Whoever takes Pickett’s place will have Charles Frederick as his primary receiver. Frederick, who caught 59 passes for 831 yards and five TDs last season, heads a young group that got thrown into the fire and may benefit. Corey Williams and Quentin Daniels, both second-year sophomores, figure to fight it out at split end. Sonny Shackelford and Bobby Whithorne also saw action last season as true freshmen.
Tight end is a question. Joe Toledo figures to be the starter, but he has been hampered much of his career with injuries. Jon Lyon and Ben Bandel both have played, leading to the possibility that the position will be played by committee.
Offensive line is a question, especially in its depth.

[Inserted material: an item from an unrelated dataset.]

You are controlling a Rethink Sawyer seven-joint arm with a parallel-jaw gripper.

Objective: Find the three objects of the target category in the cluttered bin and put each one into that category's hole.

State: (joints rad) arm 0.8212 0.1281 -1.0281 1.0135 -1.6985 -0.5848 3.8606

Beyond Barnes and guard Clay Walker, there’s little experience. Gone are Nick Newton and Todd Bachert. Dan Dicks had to retire because of bad knees. Tusi Sa’au missed much of last year and all of spring because of back problems.
On defense, the line is young and unproven, but must produce a better pass rush than it did last year.
The linebackers include converted safety Evan Benjamin, a hard hitter and great athlete, but typifies a young, inexperienced group.
The backfield may be the most solid aspect of the team. Corner Derrick Johnson was a second-team all-conference selection and safety Jimmy Newell is a very good leader who rolled up 84 tackles and three interceptions.
Sophomore C.J. Wallace, a fearsome hitter, may be the guy at strong safety. The other cornerback will be senior Sam Cunningham.
“We don’t have a lot of veteran players,” Gilbertson said, “but we like how athletic they are.”
He was talking about his defense, but he could have been talking about the team in general.